*Aim of the exercise*
Every line below should be set down exactly as it appears.

*Data excerpt*

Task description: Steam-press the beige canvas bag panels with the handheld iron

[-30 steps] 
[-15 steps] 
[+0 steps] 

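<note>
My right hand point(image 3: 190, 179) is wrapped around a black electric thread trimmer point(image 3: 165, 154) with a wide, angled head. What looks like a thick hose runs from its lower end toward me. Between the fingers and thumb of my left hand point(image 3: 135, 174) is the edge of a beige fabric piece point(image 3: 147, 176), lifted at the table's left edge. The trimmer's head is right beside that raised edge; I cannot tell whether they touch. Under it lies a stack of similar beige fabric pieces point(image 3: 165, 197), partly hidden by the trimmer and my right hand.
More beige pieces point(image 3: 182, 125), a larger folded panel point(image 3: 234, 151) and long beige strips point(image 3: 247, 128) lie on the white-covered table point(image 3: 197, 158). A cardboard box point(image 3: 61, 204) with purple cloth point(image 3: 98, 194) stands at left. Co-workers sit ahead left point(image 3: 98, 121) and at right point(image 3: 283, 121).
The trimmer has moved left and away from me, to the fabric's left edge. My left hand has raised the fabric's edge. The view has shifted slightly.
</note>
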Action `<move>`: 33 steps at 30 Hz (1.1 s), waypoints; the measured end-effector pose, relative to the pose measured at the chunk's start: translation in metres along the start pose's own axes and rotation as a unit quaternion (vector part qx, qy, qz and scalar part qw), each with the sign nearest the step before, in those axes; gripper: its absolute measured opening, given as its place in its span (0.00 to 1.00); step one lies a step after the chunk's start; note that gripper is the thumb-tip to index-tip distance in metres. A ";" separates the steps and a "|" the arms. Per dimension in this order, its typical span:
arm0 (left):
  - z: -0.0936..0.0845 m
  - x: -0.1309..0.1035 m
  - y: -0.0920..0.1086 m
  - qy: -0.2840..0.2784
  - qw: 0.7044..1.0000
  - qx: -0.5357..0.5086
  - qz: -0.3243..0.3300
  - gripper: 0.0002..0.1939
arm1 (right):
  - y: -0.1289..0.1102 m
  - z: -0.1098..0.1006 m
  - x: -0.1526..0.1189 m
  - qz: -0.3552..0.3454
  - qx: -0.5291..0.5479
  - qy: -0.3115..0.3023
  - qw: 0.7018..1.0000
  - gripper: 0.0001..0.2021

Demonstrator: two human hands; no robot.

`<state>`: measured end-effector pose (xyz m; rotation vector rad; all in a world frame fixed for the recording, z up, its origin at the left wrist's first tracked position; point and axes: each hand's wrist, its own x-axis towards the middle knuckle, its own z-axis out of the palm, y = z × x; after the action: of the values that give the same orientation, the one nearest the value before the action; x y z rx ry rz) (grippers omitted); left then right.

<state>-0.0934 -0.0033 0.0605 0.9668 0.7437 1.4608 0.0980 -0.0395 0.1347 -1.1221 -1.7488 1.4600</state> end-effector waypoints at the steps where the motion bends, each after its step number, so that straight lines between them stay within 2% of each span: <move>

*Exercise output*
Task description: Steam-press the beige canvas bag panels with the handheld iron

[-30 steps] 
[-15 steps] 
[+0 steps] 

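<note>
My right hand point(image 3: 190, 179) is wrapped around a black electric thread trimmer point(image 3: 165, 154) with a wide, angled head. What looks like a thick hose runs from its lower end toward me. Between the fingers and thumb of my left hand point(image 3: 135, 174) is the edge of a beige fabric piece point(image 3: 147, 176), lifted at the table's left edge. The trimmer's head is right beside that raised edge; I cannot tell whether they touch. Under it lies a stack of similar beige fabric pieces point(image 3: 165, 197), partly hidden by the trimmer and my right hand.
More beige pieces point(image 3: 182, 125), a larger folded panel point(image 3: 234, 151) and long beige strips point(image 3: 247, 128) lie on the white-covered table point(image 3: 197, 158). A cardboard box point(image 3: 61, 204) with purple cloth point(image 3: 98, 194) stands at left. Co-workers sit ahead left point(image 3: 98, 121) and at right point(image 3: 283, 121).
The trimmer has moved left and away from me, to the fabric's left edge. My left hand has raised the fabric's edge. The view has shifted slightly.
</note>
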Action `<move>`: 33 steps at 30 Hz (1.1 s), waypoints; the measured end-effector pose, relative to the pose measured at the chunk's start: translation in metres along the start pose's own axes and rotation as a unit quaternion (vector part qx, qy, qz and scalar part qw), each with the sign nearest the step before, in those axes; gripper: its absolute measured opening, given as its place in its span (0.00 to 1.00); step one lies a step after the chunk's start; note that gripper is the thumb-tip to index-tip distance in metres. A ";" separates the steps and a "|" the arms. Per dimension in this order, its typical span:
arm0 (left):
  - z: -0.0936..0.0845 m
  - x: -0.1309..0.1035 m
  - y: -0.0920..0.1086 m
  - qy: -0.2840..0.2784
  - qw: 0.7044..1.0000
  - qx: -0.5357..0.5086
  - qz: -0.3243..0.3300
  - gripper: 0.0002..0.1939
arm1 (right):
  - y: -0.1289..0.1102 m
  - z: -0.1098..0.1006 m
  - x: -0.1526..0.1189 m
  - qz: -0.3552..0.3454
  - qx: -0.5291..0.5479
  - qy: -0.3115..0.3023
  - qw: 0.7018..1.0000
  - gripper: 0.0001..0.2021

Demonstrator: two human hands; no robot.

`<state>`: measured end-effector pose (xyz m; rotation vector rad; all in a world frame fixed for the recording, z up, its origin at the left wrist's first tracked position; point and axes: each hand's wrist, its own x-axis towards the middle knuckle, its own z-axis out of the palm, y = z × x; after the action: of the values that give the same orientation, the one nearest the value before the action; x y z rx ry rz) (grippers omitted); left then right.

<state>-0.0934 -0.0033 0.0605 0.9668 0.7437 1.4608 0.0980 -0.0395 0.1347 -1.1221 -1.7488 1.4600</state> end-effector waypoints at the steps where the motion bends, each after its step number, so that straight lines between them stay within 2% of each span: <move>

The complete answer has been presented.